## SUPPLIED DATA
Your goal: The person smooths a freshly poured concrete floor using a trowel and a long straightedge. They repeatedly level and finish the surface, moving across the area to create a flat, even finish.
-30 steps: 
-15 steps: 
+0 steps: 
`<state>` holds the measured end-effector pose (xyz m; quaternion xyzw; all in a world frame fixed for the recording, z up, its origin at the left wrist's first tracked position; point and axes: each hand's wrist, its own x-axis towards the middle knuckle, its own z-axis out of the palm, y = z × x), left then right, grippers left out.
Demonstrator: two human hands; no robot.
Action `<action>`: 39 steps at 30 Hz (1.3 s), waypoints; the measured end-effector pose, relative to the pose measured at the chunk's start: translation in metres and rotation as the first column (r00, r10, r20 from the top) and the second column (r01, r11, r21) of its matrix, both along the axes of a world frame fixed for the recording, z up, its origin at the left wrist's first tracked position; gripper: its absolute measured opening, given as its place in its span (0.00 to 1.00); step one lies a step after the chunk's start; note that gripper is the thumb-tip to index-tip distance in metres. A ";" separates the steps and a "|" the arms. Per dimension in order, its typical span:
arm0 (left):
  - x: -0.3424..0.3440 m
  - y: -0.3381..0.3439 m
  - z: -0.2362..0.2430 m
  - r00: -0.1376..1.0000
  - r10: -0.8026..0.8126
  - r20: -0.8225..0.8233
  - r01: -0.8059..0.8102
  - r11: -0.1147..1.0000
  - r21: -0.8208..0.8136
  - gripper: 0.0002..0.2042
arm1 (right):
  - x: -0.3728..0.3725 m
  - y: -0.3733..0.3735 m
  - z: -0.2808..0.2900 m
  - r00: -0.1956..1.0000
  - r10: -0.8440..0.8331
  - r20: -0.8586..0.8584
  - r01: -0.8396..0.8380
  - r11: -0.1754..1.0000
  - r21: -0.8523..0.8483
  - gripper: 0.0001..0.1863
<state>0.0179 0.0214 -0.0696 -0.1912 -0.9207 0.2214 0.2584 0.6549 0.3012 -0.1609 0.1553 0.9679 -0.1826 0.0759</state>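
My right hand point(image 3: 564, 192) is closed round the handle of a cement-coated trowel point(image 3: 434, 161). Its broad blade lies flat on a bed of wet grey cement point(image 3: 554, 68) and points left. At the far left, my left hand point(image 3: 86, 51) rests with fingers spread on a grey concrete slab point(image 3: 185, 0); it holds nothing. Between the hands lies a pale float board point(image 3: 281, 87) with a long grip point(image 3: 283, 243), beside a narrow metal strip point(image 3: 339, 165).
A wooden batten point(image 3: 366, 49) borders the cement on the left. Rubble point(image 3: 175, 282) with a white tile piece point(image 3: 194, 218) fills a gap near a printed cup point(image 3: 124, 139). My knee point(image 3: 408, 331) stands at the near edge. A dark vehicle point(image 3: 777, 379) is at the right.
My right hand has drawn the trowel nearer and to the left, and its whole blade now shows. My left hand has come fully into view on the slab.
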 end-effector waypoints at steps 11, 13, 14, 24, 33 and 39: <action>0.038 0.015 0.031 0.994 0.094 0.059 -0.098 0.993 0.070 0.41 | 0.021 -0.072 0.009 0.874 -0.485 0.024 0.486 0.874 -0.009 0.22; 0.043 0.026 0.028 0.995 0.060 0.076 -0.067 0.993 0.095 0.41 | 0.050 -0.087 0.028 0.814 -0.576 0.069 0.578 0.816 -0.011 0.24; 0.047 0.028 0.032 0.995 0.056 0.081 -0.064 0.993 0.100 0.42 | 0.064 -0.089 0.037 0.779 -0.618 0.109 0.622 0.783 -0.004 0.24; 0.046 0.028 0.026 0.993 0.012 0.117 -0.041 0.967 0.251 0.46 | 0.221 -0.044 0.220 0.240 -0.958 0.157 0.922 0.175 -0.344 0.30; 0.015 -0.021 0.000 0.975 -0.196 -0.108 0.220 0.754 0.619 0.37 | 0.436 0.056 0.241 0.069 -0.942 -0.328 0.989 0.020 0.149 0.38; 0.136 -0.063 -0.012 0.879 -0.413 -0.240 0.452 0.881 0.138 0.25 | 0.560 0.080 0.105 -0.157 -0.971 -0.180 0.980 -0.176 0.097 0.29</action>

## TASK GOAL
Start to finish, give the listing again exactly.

## OUTPUT OF THE EXERCISE
Your goal: The person smooths a freshly poured concrete floor using a trowel and a long straightedge. They repeatedly level and finish the surface, moving across the area to create a flat, even finish.
-30 steps: 
-15 steps: 
+0 steps: 
`<state>` holds the measured end-effector pose (xyz m; quaternion xyzw; all in a world frame fixed for the recording, z up, its origin at the left wrist's first tracked position; point and axes: each hand's wrist, its own x-axis towards the middle knuckle, its own z-axis out of the palm, y = z × x), left then right, grippers left out.
Demonstrator: two human hands; no robot.
Action `<action>`: 39 steps at 30 Hz (1.3 s), waypoints; the measured end-effector pose, relative to the pose measured at the chunk's start: translation in metres and rotation as the first column (r00, r10, r20 from the top) and the second column (r01, r11, r21) of its matrix, both along the axes of a world frame fixed for the recording, z up, its origin at the left wrist's first tracked position; gripper: its absolute measured opening, given as its place in its span (0.00 to 1.00); step one lies a step after the chunk's start; note that gripper is the thumb-tip to index-tip distance in metres. A ";" separates the steps and a "|" the arms. Per dimension in order, its typical span:
arm0 (left):
  - x: -0.3424..0.3440 m
  - y: -0.3381..0.3439 m
  - z: -0.2362..0.2430 m
  - r00: -0.1376..1.0000
  - r10: -0.8026..0.8126
  - r20: -0.8225..0.8233
  - r01: -0.8059..0.8102
  - r11: -0.1147..1.0000
  - r21: -0.8208..0.8136
  - gripper: 0.0002..0.2042
arm1 (right):
  - x: -0.3728..0.3725 m
  - y: -0.3733..0.3735 m
  - z: -0.2808..0.2900 m
  - r00: -0.1956..1.0000
  - r10: -0.8440..0.8331
  - r20: -0.8586..0.8584
  - r01: -0.8396..0.8380
  - r11: -0.1754..1.0000
  - r21: -0.8523..0.8483
  - gripper: 0.0001..0.1863
<state>0.0179 0.0214 -0.0696 -0.1912 -0.9207 0.2214 0.2584 0.6549 0.3012 -0.1609 0.1553 0.9679 -0.1826 0.0759</state>
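My right hand point(image 3: 564, 192) is closed round the handle of a cement-coated trowel point(image 3: 434, 161). Its broad blade lies flat on a bed of wet grey cement point(image 3: 554, 68) and points left. At the far left, my left hand point(image 3: 86, 51) rests with fingers spread on a grey concrete slab point(image 3: 185, 0); it holds nothing. Between the hands lies a pale float board point(image 3: 281, 87) with a long grip point(image 3: 283, 243), beside a narrow metal strip point(image 3: 339, 165).
A wooden batten point(image 3: 366, 49) borders the cement on the left. Rubble point(image 3: 175, 282) with a white tile piece point(image 3: 194, 218) fills a gap near a printed cup point(image 3: 124, 139). My knee point(image 3: 408, 331) stands at the near edge. A dark vehicle point(image 3: 777, 379) is at the right.
My right hand has drawn the trowel nearer and to the left, and its whole blade now shows. My left hand has come fully into view on the slab.
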 end-effector waypoints at steps 11, 13, 14, 24, 33 and 39: <action>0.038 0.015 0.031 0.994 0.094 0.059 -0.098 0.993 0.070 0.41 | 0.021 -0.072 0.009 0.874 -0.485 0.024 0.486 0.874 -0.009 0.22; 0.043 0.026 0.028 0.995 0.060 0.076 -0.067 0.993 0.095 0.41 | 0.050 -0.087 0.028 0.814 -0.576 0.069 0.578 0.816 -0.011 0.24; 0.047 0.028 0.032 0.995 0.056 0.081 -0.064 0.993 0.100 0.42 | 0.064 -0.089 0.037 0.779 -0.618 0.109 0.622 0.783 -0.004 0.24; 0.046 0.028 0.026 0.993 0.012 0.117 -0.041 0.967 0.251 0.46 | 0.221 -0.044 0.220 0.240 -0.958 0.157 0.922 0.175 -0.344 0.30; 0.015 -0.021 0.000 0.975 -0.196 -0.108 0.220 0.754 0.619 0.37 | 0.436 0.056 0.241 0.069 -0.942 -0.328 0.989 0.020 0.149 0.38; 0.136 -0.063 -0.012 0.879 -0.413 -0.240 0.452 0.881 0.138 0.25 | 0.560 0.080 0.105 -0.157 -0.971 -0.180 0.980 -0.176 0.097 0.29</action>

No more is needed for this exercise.